Amenazas
Desde que nacemos, vivimos amenazados. Del «niña, cómete la verdura o te quedas sin dibujos animados» de la infancia, a las intimidaciones adultas, incluso geriátricas, recibidas a través de las redes sociales (ese inconmensurable buzón de correos que es a la vez contenedor de basura no reciclable). Amenazas que pueden ir del aviso de asesinato al de espantosos procesos de tortura y vejación intermedios, sin excluir el envío de balas o imprecaciones dirigidas a familiares, allegados y ancestros… Tampoco hay que olvidar el despacho de pornografía, tan bochornosa que a veces llega a lo risible, como forma de amedrentamiento. Por supuesto, de las verduras al crimen violento hay una amplia gama de gradaciones (y degradaciones) en el asunto de la coacción. Probablemente los niños no se comerían las verduras sin un ligero empujoncito ceñudo con el beneplácito de Bob Esponja. Pero de ahí a lo que estamos viendo estos días, en los que ha aflorado un arsenal en las sacas postales, media un abismo.

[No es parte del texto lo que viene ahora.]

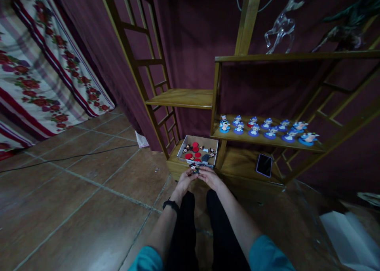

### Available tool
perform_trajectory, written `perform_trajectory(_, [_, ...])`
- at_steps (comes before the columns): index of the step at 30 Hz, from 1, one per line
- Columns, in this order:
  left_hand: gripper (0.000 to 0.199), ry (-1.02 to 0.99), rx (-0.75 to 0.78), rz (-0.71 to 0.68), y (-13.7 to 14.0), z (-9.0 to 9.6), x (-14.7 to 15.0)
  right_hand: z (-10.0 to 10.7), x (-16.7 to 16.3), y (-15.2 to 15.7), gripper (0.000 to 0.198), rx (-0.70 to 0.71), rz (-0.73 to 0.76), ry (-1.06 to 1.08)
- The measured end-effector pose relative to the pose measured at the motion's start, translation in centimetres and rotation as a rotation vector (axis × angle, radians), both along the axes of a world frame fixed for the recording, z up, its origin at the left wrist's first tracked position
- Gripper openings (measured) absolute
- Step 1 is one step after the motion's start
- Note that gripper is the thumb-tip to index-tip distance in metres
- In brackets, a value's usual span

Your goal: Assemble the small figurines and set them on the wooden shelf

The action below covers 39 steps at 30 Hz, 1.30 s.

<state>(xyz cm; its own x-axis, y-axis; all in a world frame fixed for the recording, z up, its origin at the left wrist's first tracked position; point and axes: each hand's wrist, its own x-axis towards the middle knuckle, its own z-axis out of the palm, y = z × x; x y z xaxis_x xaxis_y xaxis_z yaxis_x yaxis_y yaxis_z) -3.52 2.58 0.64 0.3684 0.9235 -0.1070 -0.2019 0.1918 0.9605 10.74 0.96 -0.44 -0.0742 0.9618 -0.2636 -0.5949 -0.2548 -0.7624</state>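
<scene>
Between my fingertips is a small figurine (194, 167) with black, red and white parts on a dark base. My left hand (187, 179) grips it from the left, and my right hand (209, 177) grips it from the right. Just beyond my hands stands a shallow open cardboard box (184, 145) on the lowest shelf. Inside lie several similar small figurines (205, 149) and several round red bases (195, 144), along with a dark grey piece (205, 158). The figurine's lower part is partly hidden by my fingers.
On the middle shelf (218, 134), to the right, two rows of blue and purple figurines (270, 133) stand. A tablet or phone (264, 165) lies below. A clear deer ornament (283, 23) stands above. A black cable (71, 157) crosses the floor; a white box (347, 235) lies right.
</scene>
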Motion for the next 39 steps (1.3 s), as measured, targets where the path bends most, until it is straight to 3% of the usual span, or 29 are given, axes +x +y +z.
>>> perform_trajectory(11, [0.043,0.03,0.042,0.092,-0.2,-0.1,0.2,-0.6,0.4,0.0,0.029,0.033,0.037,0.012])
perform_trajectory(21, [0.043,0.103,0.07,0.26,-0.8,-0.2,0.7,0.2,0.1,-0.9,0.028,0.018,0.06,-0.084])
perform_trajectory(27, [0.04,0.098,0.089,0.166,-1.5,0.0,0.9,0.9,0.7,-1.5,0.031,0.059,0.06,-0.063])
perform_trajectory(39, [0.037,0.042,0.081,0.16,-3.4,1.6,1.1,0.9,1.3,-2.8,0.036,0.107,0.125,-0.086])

Ante la situación, muchos ciudadanos se armarán: de razones, odio, paranoia, de papeletas de voto… Pero otros muchos, no menos, se sentirán avergonzados contemplando esta «deconstrucción» de una campaña electoral (madrileña) que ha hecho oficiales sus tripas, o mejor: sus cañerías atascadas. No queda nada por desvelar. Se obtiene munición de las piedras, literalmente. Las amenazas que oscurecen el clima político certifican que nuestro sistema de moral pública está quebrado. Que ya no existe. Cuando el razonamiento del discurso representativo se basa en la amenaza, en los mismos términos en que se haría en un conflicto militar, es porque algo ha dado un vuelco. Ya no hablamos de huelgas, gestión o leyes…, sino de balas y pedruscos. Y cuando la lógica de la amenaza define la argumentación pública y política, cabe temer que todo esté perdido.